Dealer wants to do an intake pressurized treatment for $190. Thinks that this may
be a carbon build up?

I have alsways used _ Red Line fuel system cleaner_ and _Marvel Mystery Oil i_n all fill ups. Also _Strartron_
additive every few fill ups.

I also have the option to have it checked at a local independent vw shop, who
did not think it was a carbon issue. Leaning towards a blocked vacuum?

Due to the fact that the surging was present since new, I'm not sure how to approach this.

All suggestions will be appreciated!


----------



## ChelCC (Sep 1, 2016)

I also like doing an additive here and there but unfortunately the fuel additives won't do anything to help keep the valves clean on the direct injection motor. Your money may be better spent on a catch can. How many miles are on your car now? Depending on your mileage, carbon build up could be a contributing factor if the car is due for one but I agree that the issue is probably related to something else being that its acted like that since new. I would recommend the independent shop over the dealer in this instance.


----------



## mdtony (Mar 3, 2008)

How many miles?
Any CEL codes?
When were the plugs/coils done last?

Most likely its either carbon build up or plugs/coils...

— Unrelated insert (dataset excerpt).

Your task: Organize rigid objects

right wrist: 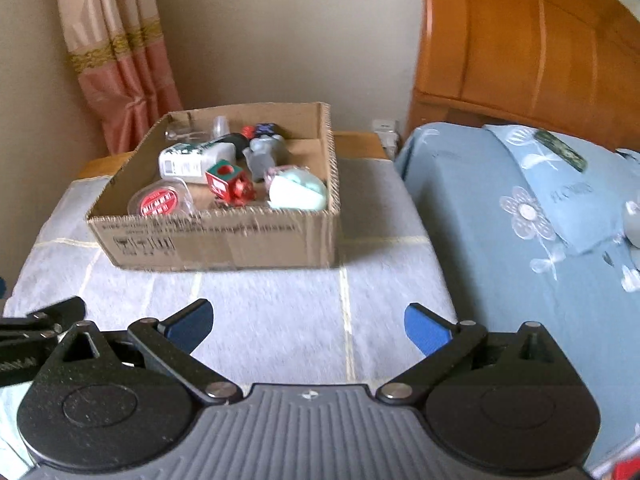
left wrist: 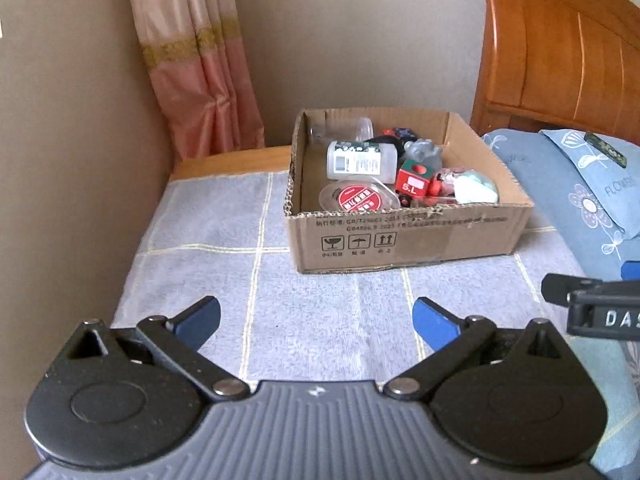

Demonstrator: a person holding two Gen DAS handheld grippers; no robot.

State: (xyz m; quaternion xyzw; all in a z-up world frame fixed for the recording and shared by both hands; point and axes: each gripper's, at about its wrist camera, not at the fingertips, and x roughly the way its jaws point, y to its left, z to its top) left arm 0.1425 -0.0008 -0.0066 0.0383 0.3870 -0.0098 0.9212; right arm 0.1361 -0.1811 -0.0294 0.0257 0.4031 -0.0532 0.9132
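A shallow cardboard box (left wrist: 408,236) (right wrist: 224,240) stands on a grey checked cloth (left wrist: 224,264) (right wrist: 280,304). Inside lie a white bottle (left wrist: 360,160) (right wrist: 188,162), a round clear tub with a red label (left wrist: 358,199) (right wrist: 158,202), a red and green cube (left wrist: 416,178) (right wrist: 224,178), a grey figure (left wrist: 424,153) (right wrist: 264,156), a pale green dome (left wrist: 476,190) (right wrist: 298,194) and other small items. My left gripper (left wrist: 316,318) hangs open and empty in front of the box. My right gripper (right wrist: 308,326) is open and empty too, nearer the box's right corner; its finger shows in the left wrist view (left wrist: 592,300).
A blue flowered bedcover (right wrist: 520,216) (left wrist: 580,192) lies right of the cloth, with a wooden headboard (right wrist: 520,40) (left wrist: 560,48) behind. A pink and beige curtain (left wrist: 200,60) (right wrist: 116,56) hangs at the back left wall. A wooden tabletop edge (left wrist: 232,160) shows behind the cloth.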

190 for carbon clean doesn't sound right... its more of a 500-700 dollar job at the dealer.
They might be offering you a fuel injector cleaning...


----------



## ChelCC (Sep 1, 2016)

mdtony said:


> How many miles?
> 190 for carbon clean doesn't sound right... its more of a 500-700 dollar job at the dealer.
> They might be offering you a fuel injector cleaning...


I think he said that the $190 was for a smoke test.


----------



## OEMplusCC (Jan 27, 2013)

What you just described sounds like a *carbon build up*. The only way to get it cleaned is to remove the intake manifold and have it cleaned manually. As someone mentioned already this is 500-700 service.

Or you might get lucky and your intake manifold will go bad which is covered under extended warranty. When they go replace your intake manifold ask them to do cleaning as well. This "extra" service can be in range of $150-$300.


----------



## jodebg (Sep 9, 2010)

55000 miles

The independent vw shop did the initial test and forund no errors.
They also found the software was out of date.

I went to the dealer who brought the software up to date with
the latest software.

The dealer advised doing the $190. pressurized treatment to the 
intake to eliminate any build up.

Hope I worded all of this correctly?


----------



## jodebg (Sep 9, 2010)

What are the typical symptoms of carbon build up?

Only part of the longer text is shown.